PROBLEM DETAILS –
Transcribe every record verbatim.

DATA SUPPLIED –
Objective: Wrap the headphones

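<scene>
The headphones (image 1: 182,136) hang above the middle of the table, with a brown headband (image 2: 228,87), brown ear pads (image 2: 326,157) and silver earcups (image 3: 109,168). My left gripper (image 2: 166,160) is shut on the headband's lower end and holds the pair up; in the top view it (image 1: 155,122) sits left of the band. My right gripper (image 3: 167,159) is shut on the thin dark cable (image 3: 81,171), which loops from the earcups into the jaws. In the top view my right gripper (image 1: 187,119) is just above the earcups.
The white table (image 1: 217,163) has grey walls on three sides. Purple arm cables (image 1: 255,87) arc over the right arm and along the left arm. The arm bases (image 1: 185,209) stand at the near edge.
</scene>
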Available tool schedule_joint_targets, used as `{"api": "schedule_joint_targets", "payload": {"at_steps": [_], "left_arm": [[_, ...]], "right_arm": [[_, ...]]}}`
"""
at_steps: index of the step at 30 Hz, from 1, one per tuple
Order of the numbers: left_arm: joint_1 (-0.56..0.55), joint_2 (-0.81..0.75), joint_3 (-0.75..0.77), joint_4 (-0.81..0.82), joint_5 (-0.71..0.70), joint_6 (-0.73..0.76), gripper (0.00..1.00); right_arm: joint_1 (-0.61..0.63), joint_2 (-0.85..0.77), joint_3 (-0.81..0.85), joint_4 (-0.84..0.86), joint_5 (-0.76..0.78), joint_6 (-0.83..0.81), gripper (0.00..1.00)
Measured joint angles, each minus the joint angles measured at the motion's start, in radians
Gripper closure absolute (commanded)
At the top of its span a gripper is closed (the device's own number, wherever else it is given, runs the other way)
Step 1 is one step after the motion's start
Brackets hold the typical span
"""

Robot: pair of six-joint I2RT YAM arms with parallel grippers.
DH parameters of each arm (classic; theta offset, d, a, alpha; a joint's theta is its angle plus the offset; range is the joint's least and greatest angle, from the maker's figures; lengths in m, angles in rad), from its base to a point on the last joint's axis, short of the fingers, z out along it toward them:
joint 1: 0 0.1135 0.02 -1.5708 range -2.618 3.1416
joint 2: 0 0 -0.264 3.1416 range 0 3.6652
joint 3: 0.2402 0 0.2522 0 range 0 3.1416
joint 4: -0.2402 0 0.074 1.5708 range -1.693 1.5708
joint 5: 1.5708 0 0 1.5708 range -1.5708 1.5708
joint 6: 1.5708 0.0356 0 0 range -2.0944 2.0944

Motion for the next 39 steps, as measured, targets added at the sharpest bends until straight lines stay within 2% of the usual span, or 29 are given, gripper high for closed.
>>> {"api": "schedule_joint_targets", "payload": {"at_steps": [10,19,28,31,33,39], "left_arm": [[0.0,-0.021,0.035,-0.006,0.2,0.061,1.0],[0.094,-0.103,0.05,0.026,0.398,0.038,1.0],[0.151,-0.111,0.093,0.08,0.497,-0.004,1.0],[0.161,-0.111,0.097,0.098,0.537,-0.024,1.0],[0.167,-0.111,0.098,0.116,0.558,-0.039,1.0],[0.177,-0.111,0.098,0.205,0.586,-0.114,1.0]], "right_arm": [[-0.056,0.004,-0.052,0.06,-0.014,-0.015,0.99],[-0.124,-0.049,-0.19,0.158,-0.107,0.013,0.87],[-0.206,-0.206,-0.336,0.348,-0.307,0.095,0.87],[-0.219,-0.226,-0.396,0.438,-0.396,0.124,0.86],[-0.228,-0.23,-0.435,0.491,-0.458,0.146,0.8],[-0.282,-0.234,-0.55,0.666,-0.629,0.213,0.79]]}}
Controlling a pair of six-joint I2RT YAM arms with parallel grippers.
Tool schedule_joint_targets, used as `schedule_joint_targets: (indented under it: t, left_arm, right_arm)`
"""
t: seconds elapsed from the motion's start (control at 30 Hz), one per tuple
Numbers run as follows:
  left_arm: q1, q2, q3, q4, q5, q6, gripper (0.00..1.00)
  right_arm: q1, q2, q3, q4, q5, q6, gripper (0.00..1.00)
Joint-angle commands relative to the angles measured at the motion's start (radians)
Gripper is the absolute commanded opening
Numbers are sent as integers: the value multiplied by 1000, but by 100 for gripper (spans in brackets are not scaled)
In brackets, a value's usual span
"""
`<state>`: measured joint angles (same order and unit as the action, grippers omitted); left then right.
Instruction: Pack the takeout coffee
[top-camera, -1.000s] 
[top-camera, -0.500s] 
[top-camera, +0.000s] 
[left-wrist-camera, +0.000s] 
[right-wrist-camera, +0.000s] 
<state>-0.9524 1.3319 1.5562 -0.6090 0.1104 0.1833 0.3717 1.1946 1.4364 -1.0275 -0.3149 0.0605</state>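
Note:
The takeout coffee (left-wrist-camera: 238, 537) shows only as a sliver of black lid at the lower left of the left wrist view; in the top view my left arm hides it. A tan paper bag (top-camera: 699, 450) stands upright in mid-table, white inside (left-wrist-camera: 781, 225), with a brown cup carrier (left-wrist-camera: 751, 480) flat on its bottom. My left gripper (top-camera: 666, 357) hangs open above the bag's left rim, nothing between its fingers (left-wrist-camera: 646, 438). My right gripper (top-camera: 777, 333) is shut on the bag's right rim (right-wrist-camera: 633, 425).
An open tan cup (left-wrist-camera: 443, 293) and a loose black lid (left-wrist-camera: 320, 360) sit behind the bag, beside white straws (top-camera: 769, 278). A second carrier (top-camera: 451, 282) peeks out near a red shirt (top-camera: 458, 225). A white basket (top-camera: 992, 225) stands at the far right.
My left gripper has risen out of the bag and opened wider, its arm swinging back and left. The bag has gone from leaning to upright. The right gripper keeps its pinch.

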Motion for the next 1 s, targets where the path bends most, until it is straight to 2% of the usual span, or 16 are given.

OUTPUT OF THE EXERCISE –
Objective: Wrap the headphones

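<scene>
The headphones (image 1: 182,136) hang above the middle of the table, with a brown headband (image 2: 228,87), brown ear pads (image 2: 326,157) and silver earcups (image 3: 109,168). My left gripper (image 2: 166,160) is shut on the headband's lower end and holds the pair up; in the top view it (image 1: 155,122) sits left of the band. My right gripper (image 3: 167,159) is shut on the thin dark cable (image 3: 81,171), which loops from the earcups into the jaws. In the top view my right gripper (image 1: 187,119) is just above the earcups.
The white table (image 1: 217,163) has grey walls on three sides. Purple arm cables (image 1: 255,87) arc over the right arm and along the left arm. The arm bases (image 1: 185,209) stand at the near edge.
</scene>
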Available tool schedule_joint_targets, used as `{"api": "schedule_joint_targets", "payload": {"at_steps": [_], "left_arm": [[_, ...]], "right_arm": [[_, ...]]}}`
"""
at_steps: index of the step at 30 Hz, from 1, one per tuple
Order of the numbers: left_arm: joint_1 (-0.56..0.55), joint_2 (-0.81..0.75), joint_3 (-0.75..0.77), joint_4 (-0.81..0.82), joint_5 (-0.71..0.70), joint_6 (-0.73..0.76), gripper (0.00..1.00); right_arm: joint_1 (-0.61..0.63), joint_2 (-0.85..0.77), joint_3 (-0.81..0.85), joint_4 (-0.84..0.86), joint_5 (-0.76..0.78), joint_6 (-0.83..0.81), gripper (0.00..1.00)
Measured joint angles, each minus the joint angles measured at the motion's start, in radians
Gripper closure absolute (commanded)
At the top of its span a gripper is closed (the device's own number, wherever else it is given, runs the other way)
Step 1 is one step after the motion's start
Brackets hold the typical span
"""

Robot: pair of six-joint I2RT YAM arms with parallel grippers.
DH parameters of each arm (classic; theta offset, d, a, alpha; a joint's theta is its angle plus the offset; range is the joint's least and greatest angle, from the maker's figures; lengths in m, angles in rad), from its base to a point on the last joint's axis, short of the fingers, z out along it toward them:
joint 1: 0 0.1135 0.02 -1.5708 range -2.618 3.1416
joint 2: 0 0 -0.264 3.1416 range 0 3.6652
joint 3: 0.2402 0 0.2522 0 range 0 3.1416
joint 4: -0.2402 0 0.074 1.5708 range -1.693 1.5708
joint 5: 1.5708 0 0 1.5708 range -1.5708 1.5708
joint 6: 1.5708 0.0356 0 0 range -2.0944 2.0944

Motion for the next 39 steps, as measured, targets added at the sharpest bends until straight lines stay within 2% of the usual span, or 29 are given, gripper high for closed.
>>> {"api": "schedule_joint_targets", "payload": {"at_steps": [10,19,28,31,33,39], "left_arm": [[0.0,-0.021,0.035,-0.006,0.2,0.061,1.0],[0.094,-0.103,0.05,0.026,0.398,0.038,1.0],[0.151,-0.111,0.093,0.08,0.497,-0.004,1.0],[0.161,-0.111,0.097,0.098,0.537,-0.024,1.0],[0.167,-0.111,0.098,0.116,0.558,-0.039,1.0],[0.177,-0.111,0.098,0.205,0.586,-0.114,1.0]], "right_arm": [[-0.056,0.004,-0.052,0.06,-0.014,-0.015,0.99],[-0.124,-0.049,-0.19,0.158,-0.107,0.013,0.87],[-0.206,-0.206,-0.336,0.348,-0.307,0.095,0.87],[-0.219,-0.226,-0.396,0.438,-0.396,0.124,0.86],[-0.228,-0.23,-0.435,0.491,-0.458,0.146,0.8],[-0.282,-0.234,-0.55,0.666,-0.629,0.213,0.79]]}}
Controlling a pair of six-joint I2RT YAM arms with parallel grippers.
Tool schedule_joint_targets, used as `schedule_joint_targets: (indented under it: t, left_arm, right_arm)`
"""
t: seconds elapsed from the motion's start (control at 30 Hz), one per tuple
Numbers run as follows:
  left_arm: q1, q2, q3, q4, q5, q6, gripper (0.00..1.00)
  right_arm: q1, q2, q3, q4, q5, q6, gripper (0.00..1.00)
Joint-angle commands relative to the angles measured at the motion's start (radians)
Gripper is the absolute commanded opening
Numbers are sent as integers: the value multiplied by 1000, but by 100 for gripper (spans in brackets are not scaled)
In brackets, a value's usual span
"""
`<state>`: measured joint angles (same order and unit as the action, grippers omitted); left then right.
Instruction: Pack the takeout coffee
[top-camera, -1.000s] 
[top-camera, -0.500s] 
[top-camera, +0.000s] 
[left-wrist-camera, +0.000s] 
[right-wrist-camera, +0.000s] 
<state>-0.9524 1.3319 1.5562 -0.6090 0.1104 0.1833 0.3717 1.1946 1.4364 -1.0275 -0.3149 0.0605</state>
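Note:
The takeout coffee (left-wrist-camera: 238, 537) shows only as a sliver of black lid at the lower left of the left wrist view; in the top view my left arm hides it. A tan paper bag (top-camera: 699, 450) stands upright in mid-table, white inside (left-wrist-camera: 781, 225), with a brown cup carrier (left-wrist-camera: 751, 480) flat on its bottom. My left gripper (top-camera: 666, 357) hangs open above the bag's left rim, nothing between its fingers (left-wrist-camera: 646, 438). My right gripper (top-camera: 777, 333) is shut on the bag's right rim (right-wrist-camera: 633, 425).
An open tan cup (left-wrist-camera: 443, 293) and a loose black lid (left-wrist-camera: 320, 360) sit behind the bag, beside white straws (top-camera: 769, 278). A second carrier (top-camera: 451, 282) peeks out near a red shirt (top-camera: 458, 225). A white basket (top-camera: 992, 225) stands at the far right.
My left gripper has risen out of the bag and opened wider, its arm swinging back and left. The bag has gone from leaning to upright. The right gripper keeps its pinch.
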
Motion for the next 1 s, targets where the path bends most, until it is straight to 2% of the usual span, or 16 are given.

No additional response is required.